Si la vida se presenta apenas desfigurada en los pensamientos de Oblómov, en las reflexiones de Antoine Roquentin (La náusea, 1938) o en la de los personajes de A puerta cerrada (1944), de Jean-Paul Sartre, aparece aniquilada: el hombre se dedica a comprender la existencia humana para concluir que todo esfuerzo no ha de conducir sino al fracaso y la ruina. Es una perspectiva infernal que Sartre modificará después en sus escritos filosóficos (“el existencialismo no es una delectación sombría, sino una filosofía humanista de la acción, del esfuerzo, del combate, de la solidaridad”), pero cuyos latidos escucha el protagonista de Un hombre que duerme, de Georges Perec, en 1967.
Tiene veinticinco años y veintinueve dientes, libros que no lee y discos que no escucha en su buhardilla de dos coma noventa y dos metros por uno coma setenta y tres, una celda voluntaria a la que han dejado de acudir sus amigos preocupados porque no ha rendido el examen para la licenciatura en Sociología. La abandona algunas noches para recorrer París de punta a punta sin ningún fin, un flâneur de signo negativo al que solo le quedan los gestos aprendidos y los reflejos elementales, como no cruzar una calle con el semáforo en rojo. “¿Por qué habrías de escalar hasta la cima de las colinas más altas para enseguida volver a descender? Y, una vez abajo, ¿cómo hacer para no pasarte la vida contando cómo te las arreglaste para subir? ¿Por qué fingirías estar vivo? ¿Por qué seguirías? ¿No sabes ya todo lo que te sucederá?”.

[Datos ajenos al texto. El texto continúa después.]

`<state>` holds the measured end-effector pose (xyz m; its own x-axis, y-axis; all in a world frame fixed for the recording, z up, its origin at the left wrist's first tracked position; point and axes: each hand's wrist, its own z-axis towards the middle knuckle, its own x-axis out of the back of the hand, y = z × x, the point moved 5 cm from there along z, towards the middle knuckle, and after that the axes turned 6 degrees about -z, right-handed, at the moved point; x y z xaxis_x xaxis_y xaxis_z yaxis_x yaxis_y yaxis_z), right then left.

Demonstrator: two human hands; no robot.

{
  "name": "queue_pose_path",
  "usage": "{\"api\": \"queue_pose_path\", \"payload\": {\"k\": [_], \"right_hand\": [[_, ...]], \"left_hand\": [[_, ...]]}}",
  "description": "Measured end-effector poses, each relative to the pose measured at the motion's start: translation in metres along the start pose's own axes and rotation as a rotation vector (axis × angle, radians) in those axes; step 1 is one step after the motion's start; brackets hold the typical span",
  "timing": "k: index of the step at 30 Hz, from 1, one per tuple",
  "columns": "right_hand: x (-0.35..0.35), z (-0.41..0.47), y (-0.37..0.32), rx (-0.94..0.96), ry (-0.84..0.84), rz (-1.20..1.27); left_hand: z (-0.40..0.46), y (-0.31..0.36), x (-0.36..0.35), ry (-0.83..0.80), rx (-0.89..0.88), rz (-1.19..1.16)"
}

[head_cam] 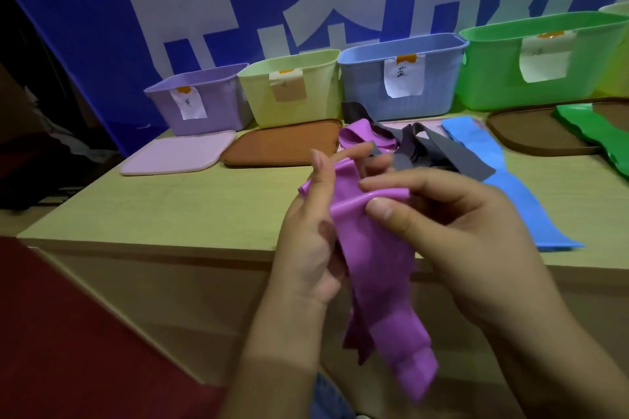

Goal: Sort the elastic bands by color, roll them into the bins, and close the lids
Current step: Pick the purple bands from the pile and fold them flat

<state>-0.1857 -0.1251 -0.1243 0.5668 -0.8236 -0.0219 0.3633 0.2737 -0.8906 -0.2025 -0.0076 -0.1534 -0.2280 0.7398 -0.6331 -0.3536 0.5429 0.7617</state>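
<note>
**Pinching a purple band over the near table edge**

Gripping the top edge of a purple elastic band point(374, 269), the right hand point(452, 235) pinches the rolled rim between thumb and forefinger. The left hand point(313, 241) holds the same band along its left side, fingers curled behind it, thumb up along the front. The band hangs down from both hands, in front of the near edge of the table point(190, 207), its lower end loose and creased.

Just beyond the hands, on the table: a second purple band point(357, 136) bunched up, touching a tangle of grey bands point(439, 153). Right of those, a blue band point(510, 187) lies flat, running from far to near. A green band point(599, 136) lies at the far right edge, partly over a brown lid point(531, 136).

Far row, left to right, all open: purple bin point(204, 102), pale yellow-green bin point(296, 88), blue bin point(401, 75), green bin point(544, 58). Each carries a paper label on its front; writing too small to read.

Lids flat on the table in front of the bins: a pink lid point(177, 153) before the purple bin, another brown lid point(282, 146) before the yellow-green bin.

Blue backdrop with large white characters point(204, 10) behind the bins.
</note>
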Motion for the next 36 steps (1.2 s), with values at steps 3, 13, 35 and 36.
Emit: {"api": "queue_pose_path", "payload": {"k": [3,13,35,36], "right_hand": [[-0.004,0.003,0.003,0.008,0.021,0.026],[0.001,0.005,0.008,0.094,0.16,0.061],[0.001,0.007,0.008,0.101,0.226,0.072],[0.001,0.007,0.008,0.105,0.234,0.065]], "left_hand": [[-0.004,-0.007,-0.007,-0.066,0.05,-0.024],[-0.01,-0.012,-0.022,-0.217,0.092,-0.21],[-0.018,-0.011,-0.033,-0.397,-0.009,-0.225],[-0.019,-0.01,-0.033,-0.395,-0.031,-0.185]]}}
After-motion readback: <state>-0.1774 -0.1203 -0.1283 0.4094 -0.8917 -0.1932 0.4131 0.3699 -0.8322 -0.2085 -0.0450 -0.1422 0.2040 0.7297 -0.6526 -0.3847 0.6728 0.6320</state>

Está aprendiendo la indiferencia: es paciente y no espera; es libre y no elige; está disponible pero no se mueve. Cuando viaja a casa de sus padres, en el campo, no lo conmueve el silencio de la campiña, ni lo exaspera ni lo apacigua. Quiere convertirse en un ser anónimo sobre el que la historia deje de tener peso. Pero se engaña, porque la indiferencia también resultará inútil. “Durante mucho tiempo has construido y destruido tus refugios: el orden o la inacción, la deriva o el sueño, las rondas nocturnas, los instantes neutros, la fuga de las luces y las sombras. Quizá podrías, aún durante mucho tiempo, continuar mintiéndote, embruteciéndote, emperrándote. Pero el juego ha terminado, la gran juerga, la ebriedad falaz de la vida suspendida. El mundo no se ha movido y tú no has cambiado. La indiferencia no te ha dejado indiferente”.